Although not a true 4K projector, the Epson EH-TW9400’s SDR and HDR performance can’t be beaten right now without spending thousands of pounds more. In fact, it’s arguably the projector bargain of the year

Pros

  • Good HDR and SDR pictures
  • Great value for what’s on offer
  • Lots of setup flexibility

Cons

  • The colour filter takes a lot of brightness out of the picture
  • Not a true 4K projector
  • Needs ongoing care with setup to get the best out of it

Availability

  • UKRRP: £2549
  • USAunavailable
  • EuropeRRP: €2799
  • Canadaunavailable

Key Features

  • 4K playback via pixel shifting technology
  • Vertical and horizontal image shifting

Introduction

The Epson EH-TW9400 is a home cinema projector that supports both 4K and high dynamic range playback.
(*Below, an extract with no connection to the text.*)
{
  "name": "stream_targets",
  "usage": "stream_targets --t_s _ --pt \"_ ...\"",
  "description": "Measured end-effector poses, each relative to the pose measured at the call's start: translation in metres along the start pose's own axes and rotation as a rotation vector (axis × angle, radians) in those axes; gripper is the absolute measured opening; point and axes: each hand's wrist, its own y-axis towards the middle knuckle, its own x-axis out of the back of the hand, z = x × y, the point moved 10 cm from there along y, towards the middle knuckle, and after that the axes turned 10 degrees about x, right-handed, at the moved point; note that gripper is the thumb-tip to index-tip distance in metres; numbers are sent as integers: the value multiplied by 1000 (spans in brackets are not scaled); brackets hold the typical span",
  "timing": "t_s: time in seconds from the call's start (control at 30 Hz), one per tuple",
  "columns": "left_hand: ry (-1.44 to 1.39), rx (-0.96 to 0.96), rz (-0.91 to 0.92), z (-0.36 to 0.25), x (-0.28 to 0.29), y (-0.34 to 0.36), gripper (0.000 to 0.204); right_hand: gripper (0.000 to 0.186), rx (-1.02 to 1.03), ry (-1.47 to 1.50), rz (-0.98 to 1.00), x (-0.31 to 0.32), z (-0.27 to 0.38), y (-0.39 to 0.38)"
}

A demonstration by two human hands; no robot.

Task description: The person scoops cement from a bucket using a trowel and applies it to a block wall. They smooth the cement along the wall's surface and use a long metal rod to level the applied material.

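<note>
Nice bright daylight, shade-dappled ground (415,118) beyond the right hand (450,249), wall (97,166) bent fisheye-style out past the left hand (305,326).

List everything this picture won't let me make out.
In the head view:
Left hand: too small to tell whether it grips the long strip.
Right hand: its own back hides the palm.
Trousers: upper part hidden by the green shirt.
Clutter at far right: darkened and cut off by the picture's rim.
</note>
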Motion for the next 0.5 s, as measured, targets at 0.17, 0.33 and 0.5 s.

It delivers a claimed 2600 lumens of brightness, and even carries a wide colour filter to underline its HDR claims – which is all very promising indeed for a projector that only costs £2550.

Design

The Epson EH-TW9400 is one of the biggest projectors I’ve seen outside of the high-end – as in model costing £10,000 and more – home cinema world. While its W520 x D50 x H193mm dimensions are hardly coffee-table friendly, it wears its bulk pretty well.

For instance, Epson has gone to great lengths to round off all harsh edges and angles. The black finish is crisp and robust, and the heat vents on the front edge actually look quite stylish, rather than being just a necessary evil.

Epson EH-TW9400Side view of a black Epson TW9400 projector standing on white background

The extent of the cooling vents together with the size of the projector suggest that Epson is taking the challenge of venting heat from the TW9400 without running too noisily very seriously.

A promisingly large lens sits at the centre of the Epson EH-TW9400’s front edge, allowing the projector to add symmetry to its curvaceous charms. Finally, a silver metallic finish around the lens barrel, which extends into a thin strip along the bottom of the front edge, provides welcome relief from the stark blackness everywhere else.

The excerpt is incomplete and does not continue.